3.5 THz-TDS Spectra of chlorophyll in plant leaves
Estimating the concentration of leaf pigments using spectroscopy techniques has always been one of the most significant issues in plant sciences [35]. However, the overriding question concerning our study is: can we detect the presence of chlorophyll directly in a plant organ using THz spectroscopy? To address this issue, we have chosen to compare the THz absorption between green and non-green tissues of the leaves in variegated plants. Green sectors of pigment-related variegated plants contain high quantities of chlorophyll, while non-green sectors have little or no chlorophyll [36–38]. Here, leaves of variegated ivy shown in the inset of Fig. 9a were investigated.
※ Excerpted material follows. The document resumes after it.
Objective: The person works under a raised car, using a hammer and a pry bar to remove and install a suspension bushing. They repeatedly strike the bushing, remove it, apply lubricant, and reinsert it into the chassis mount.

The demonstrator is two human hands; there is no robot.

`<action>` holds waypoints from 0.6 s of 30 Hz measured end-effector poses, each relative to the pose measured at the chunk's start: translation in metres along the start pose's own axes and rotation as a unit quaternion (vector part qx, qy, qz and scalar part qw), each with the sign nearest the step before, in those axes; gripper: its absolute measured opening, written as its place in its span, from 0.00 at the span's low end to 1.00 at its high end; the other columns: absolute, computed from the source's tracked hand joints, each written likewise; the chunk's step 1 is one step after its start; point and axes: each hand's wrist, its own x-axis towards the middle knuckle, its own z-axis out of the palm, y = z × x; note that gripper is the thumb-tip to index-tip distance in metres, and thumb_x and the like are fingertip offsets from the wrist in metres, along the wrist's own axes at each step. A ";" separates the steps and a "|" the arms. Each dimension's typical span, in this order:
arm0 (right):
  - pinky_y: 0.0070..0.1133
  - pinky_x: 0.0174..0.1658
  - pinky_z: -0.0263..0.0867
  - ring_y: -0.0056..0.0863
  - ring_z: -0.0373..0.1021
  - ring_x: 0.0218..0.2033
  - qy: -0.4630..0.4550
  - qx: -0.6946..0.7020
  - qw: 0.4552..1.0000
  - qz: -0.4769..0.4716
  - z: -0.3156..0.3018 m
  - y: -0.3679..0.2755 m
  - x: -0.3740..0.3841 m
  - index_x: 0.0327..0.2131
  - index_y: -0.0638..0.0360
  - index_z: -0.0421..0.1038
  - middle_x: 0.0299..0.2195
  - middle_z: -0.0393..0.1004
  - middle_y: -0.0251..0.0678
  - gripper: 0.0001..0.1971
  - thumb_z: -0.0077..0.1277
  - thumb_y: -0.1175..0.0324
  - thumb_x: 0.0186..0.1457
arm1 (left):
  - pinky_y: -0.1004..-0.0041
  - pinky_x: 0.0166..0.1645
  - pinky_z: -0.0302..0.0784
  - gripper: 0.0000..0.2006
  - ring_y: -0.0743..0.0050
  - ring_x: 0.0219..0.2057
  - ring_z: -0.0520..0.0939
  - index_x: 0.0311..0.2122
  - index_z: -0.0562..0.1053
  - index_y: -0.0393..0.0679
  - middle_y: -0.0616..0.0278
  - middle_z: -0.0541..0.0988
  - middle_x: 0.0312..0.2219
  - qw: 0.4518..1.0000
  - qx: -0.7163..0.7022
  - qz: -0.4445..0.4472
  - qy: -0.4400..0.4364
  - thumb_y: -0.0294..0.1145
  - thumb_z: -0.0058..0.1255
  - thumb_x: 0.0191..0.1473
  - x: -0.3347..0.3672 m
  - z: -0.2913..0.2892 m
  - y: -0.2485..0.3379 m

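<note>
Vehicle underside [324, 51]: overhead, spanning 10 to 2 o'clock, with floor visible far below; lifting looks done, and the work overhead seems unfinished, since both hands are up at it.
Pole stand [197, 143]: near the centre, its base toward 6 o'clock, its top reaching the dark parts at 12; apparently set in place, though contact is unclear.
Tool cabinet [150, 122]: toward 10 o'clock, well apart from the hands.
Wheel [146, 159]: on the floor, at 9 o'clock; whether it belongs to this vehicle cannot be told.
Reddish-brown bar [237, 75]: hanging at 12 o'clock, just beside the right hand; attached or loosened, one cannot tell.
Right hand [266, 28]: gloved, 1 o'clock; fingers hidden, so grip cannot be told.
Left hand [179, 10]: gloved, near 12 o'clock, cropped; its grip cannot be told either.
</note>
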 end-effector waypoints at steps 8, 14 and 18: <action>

THz absorption spectra from pellets of dehydrated yellow and green tissues were measured. The first step of the experiments consisted to press dehydrated green and yellow tissues into pellets (20 and 21, respectively). This allowed to measure the chlorophyll absorption over a thickness greater than the thickness of a leaf and the formation of uniform, planar interfaces. THz-TDS measurements were performed at 298 K and 88 K (Fig. 9). The 298 K spectrum of the green pellet contains a very broad feature with a central frequency of 1.86 THz (62.0 cm-1) (Fig. 9a), while the 88 K spectrum shown in the same figure has a significantly sharper peak that is more well-defined and with a central frequency of 1.87 THz (62.4 cm-1). The frequency value obtained at 298 K remains very close to the one observed in our previous studies with isolated Chl-𝑎. The yellow pellet showed a very weak feature at low temperature with a central frequency of 1.86 THz (Fig. 9b). This indicates that the chlorophyll content in the yellow sectors of a variegated variety is low [36, 37]. It should be noted that plants also contain Chl-b that can contribute to the diversity of recorded spectra. Thus, for a more comprehensive analysis, the investigation of low-frequency vibrations in Chl-b would be important for future studies. In the work presented herein, the low-frequency vibration around 1.86 THz suggests that weak non-covalent interactions between chlorophyll molecules can form during the dehydration process. The self-aggregation (and crystal packing) is dense enough to show well-marked intermolecular vibrational modes.